WHEREAS, the Company has adopted and maintains the SIGA Technologies, Inc. 2010 Stock Incentive Plan, as amended (the “Plan”), to establish a flexible vehicle through which the Company may offer equity-based compensation incentives to eligible service providers of the Company and its subsidiaries in order to attract, motivate, reward and retain such service providers and to further align the interests of such individuals with those of the stockholders of the Company;
WHEREAS, the Plan provides that the Compensation Committee (the “Committee”) of the Board of Directors (or the Board of Directors if it so elects) shall administer the Plan and determine the key persons to whom awards shall be granted and the amount and type of such awards; and
WHEREAS, the Committee has approved a compensation program for the independent directors of the Board as subsequently adopted by the Board of Directors, which provides for, among other things, an annual grant of $150,000 of restricted stock units to each independent director of the Board, with vesting upon the next annual meeting of stockholders;
NOW, THEREFORE, in consideration of the premises and the mutual covenants hereinafter set forth, the parties hereto hereby agree as follows:
1. Grant of Restricted Stock Units. Pursuant to, and subject to, the terms and conditions set forth herein and in the Plan, the Participant has been granted [●], restricted stock units (the “Units”), of which: (i) at least [●], Units will be settled in Common Stock, and (ii) [●], Units are expected to be settled in cash but may be settled in Common Stock at the discretion of the Board of Directors. For those Units that are settled in Common Stock, each Unit shall entitle the Participant to receive, upon vesting of the Unit, one share of common stock of the Company, par value $0.0001 per share (“Common Stock”). For those Units that are settled in cash, each Unit shall entitle the Participant to receive, upon vesting of the Unit, cash consideration equivalent to the value of one share of Common Stock as of the Vesting Date.
2. Grant Date. The Grant Date of the Units is [●], 2024.
3. Incorporation of Plan. All terms, conditions and restrictions of the Plan are incorporated herein and made part hereof as if stated herein. If there is any conflict between the terms and conditions of the Plan and this Agreement, the terms and conditions of the Plan, as interpreted by the Committee, shall govern. Except as otherwise provided herein, all capitalized terms used herein shall have the meaning given to such terms in the Plan.
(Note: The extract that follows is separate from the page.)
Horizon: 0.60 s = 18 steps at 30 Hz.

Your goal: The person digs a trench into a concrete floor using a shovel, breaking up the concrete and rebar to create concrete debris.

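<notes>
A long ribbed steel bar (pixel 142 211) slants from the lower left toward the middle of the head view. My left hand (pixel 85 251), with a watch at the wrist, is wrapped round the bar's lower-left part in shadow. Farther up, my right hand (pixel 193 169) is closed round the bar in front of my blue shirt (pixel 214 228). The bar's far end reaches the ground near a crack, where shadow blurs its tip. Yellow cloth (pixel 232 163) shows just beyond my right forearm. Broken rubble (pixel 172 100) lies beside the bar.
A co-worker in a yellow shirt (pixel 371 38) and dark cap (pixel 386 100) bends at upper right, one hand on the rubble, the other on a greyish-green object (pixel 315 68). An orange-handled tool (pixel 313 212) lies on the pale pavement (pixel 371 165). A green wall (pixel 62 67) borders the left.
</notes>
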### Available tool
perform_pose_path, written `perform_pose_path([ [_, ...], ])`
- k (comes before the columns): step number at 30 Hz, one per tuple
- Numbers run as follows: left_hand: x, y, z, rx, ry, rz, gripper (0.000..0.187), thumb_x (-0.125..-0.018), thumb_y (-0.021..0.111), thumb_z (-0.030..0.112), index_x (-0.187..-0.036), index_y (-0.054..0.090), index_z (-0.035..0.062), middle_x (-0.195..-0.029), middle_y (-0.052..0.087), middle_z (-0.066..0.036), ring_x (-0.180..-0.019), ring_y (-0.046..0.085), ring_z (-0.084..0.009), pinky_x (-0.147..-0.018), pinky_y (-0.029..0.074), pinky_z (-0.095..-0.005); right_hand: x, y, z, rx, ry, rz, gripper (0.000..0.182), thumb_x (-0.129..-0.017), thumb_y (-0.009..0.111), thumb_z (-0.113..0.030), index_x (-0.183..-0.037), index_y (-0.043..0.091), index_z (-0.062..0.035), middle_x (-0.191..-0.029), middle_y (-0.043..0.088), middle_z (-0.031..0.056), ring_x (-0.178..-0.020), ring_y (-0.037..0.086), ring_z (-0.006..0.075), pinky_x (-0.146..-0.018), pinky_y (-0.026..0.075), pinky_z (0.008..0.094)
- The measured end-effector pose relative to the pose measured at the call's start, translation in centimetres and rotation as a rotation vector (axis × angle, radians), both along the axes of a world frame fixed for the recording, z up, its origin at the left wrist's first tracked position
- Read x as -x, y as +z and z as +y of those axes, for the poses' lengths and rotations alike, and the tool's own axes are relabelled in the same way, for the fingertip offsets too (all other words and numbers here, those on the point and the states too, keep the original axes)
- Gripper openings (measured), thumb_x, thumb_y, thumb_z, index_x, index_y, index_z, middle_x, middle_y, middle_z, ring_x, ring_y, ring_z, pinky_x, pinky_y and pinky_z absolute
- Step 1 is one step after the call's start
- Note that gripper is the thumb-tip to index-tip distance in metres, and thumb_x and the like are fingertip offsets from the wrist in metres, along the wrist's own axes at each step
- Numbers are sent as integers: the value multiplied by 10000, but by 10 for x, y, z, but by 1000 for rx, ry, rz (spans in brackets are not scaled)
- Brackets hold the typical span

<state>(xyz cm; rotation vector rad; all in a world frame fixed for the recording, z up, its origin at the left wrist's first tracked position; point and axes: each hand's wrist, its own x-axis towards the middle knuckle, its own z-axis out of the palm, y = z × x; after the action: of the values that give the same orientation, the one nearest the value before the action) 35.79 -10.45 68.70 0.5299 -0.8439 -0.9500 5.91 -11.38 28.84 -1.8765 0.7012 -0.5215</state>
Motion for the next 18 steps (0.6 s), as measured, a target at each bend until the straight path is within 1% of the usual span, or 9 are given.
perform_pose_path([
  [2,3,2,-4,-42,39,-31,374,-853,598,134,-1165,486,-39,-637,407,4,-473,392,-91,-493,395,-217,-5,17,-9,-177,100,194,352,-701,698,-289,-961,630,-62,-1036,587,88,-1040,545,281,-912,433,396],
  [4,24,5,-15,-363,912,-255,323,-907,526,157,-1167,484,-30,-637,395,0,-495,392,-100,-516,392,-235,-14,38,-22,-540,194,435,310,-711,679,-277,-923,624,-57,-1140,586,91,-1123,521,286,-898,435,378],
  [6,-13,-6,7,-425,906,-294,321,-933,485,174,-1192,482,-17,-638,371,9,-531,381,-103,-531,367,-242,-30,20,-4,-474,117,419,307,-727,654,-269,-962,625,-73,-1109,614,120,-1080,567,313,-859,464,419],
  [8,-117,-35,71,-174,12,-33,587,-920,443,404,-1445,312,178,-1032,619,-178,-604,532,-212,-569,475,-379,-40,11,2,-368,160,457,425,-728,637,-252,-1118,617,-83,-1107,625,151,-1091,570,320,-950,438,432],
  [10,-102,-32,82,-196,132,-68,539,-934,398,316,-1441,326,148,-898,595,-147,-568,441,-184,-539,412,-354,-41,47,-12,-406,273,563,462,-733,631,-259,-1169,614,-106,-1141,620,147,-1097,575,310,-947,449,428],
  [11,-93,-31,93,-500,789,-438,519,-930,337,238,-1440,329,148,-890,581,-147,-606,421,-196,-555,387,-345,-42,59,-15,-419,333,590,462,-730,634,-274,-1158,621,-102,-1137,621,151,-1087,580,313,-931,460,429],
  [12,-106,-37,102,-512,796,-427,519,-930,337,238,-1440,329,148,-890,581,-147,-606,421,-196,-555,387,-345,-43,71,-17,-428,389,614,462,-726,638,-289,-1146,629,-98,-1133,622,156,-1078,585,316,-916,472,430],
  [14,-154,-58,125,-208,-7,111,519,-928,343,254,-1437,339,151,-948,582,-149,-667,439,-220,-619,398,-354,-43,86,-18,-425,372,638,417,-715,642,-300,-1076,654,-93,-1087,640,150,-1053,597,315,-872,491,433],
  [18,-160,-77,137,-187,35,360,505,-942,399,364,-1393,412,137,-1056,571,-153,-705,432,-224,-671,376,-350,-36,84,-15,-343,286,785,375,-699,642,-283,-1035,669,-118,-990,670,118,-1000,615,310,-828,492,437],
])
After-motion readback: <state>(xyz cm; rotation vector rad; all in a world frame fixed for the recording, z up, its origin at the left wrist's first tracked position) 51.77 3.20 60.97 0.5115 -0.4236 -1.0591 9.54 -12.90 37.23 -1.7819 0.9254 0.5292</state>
4. Vesting. The Units shall vest on the date of the next annual meeting of stockholders (“Vesting Date”); subject to the Participant’s continued service on the Board of Directors through the Vesting Date. Except as provided in Section 5 herein, if the Participant’s service on the Board of Directors terminates for any reason prior to the Vesting Date, then the unvested Units shall be forfeited.
5. Change of Control Treatment.
(a) In the event of a Change of Control, then the Units shall immediately vest upon the occurrence of the Change of Control.
(b) For purposes of this Agreement, the term “Change of Control” shall be conclusively deemed to have occurred if any of the following shall have taken place: (i) the consummation of a transaction or a series of related transactions pursuant to which any “person” (as such term is used in Sections 13(d) and 14(d)(2) of the Securities Exchange Act of 1934 (“Exchange Act”)), other than the Participant, the Participant’s designee(s) or “affiliate(s)” (as defined in Rule 12b-2 under the Exchange Act), or a Permitted Holder, is or becomes the “beneficial owner” (as defined in Rule 13d-3 under the Exchange Act), directly or indirectly, of securities of the Company representing forty percent (40%) or more of the combined voting power of the Company’s then outstanding securities; (ii) stockholders of the Company approve a merger or consolidation of the Company with any other entity other than a Permitted Holder, other than a merger or consolidation which would result in the voting securities of the Company outstanding immediately prior thereto continuing to represent (either by remaining outstanding or by being converted into voting securities of the surviving entity) more than eighty percent (80%) of the combined voting power of the voting securities of the Company or such surviving entity outstanding immediately after such merger or consolidation; or (iii) the stockholders of the Company approve a plan of complete liquidation of the Company or an agreement for the sale or disposition by the Company of, or the Company sells or disposes of, all or substantially all of the Company’s assets other than to a Permitted Holder; provided, however, that the occurrence of an event described in (i), (ii) or (iii) above shall not constitute a Change of Control unless such event constitutes a change in the ownership or effective control of the Company or a change in ownership of a substantial portion of the assets of the Company within the meaning of Section 409A of the Internal Revenue Code of 1986, as amended from time to time (the “Code”).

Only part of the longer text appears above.